▶ **YOUR OBJECTIVE**
For each line of the data below, copy it if it holds the word "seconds".

▶ **DATA PROVIDED**
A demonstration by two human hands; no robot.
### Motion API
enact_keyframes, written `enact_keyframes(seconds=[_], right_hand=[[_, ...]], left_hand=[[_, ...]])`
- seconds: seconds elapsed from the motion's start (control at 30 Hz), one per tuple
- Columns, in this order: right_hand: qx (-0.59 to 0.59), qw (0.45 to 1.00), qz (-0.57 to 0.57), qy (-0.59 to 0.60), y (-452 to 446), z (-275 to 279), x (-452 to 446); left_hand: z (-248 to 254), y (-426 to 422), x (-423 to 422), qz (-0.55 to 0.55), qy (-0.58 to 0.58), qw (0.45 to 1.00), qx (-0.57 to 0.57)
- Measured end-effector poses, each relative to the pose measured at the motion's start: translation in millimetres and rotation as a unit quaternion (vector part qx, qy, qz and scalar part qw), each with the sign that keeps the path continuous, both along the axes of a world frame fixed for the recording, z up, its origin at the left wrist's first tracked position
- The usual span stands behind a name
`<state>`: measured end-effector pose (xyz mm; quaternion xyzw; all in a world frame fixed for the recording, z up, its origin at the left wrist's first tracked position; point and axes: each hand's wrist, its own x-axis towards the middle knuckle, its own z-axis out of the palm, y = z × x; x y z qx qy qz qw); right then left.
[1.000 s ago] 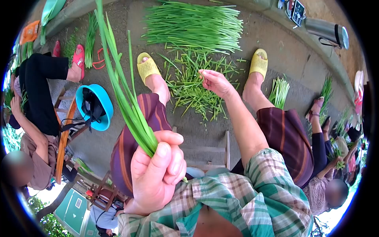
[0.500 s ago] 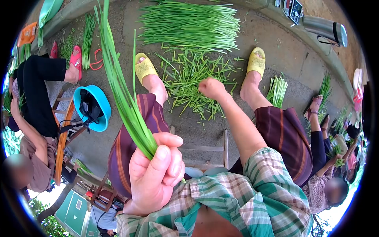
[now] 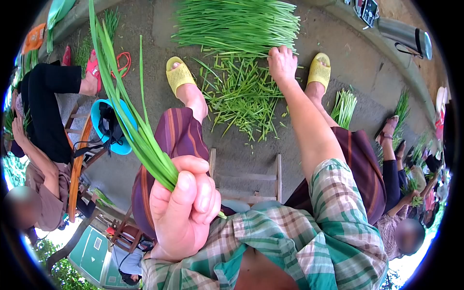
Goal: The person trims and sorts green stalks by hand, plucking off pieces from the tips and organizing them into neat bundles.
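My left hand [image 3: 186, 208] is closed round a small bunch of long, flat green leaves that look like garlic chives [image 3: 128, 128]. Their tips fan out toward the upper left, and a short end pokes out below my fist. My right hand [image 3: 282, 65] reaches forward to the near right edge of a big pile of chives [image 3: 232, 26], all lying with pale ends to the right. Its fingers curl over the stalk ends there; the fingertips are partly hidden. Short cut pieces of stalk [image 3: 244, 101] lie scattered on the ground between my feet.
Yellow slippers [image 3: 319, 72] are on my feet. A small bundle of chives [image 3: 343, 108] lies at right. A blue basin [image 3: 126, 140] stands at left beside a seated person [image 3: 46, 159]. A metal flask [image 3: 401, 36] lies by the kerb. Other people sit at right.
My right hand has moved forward and right, from above the scattered pieces to the edge of the big pile. The bunch in my left hand has tilted further left.
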<state>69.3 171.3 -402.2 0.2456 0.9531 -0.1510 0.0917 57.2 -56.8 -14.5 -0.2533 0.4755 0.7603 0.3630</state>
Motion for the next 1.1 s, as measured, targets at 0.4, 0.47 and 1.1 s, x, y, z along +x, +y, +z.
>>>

▶ **SOLUTION TO THE PROBLEM**
enact_keyframes, written `enact_keyframes(seconds=[_], right_hand=[[_, ...]], left_hand=[[_, ...]])`
- seconds: seconds elapsed from the motion's start (control at 30 Hz), one per tuple

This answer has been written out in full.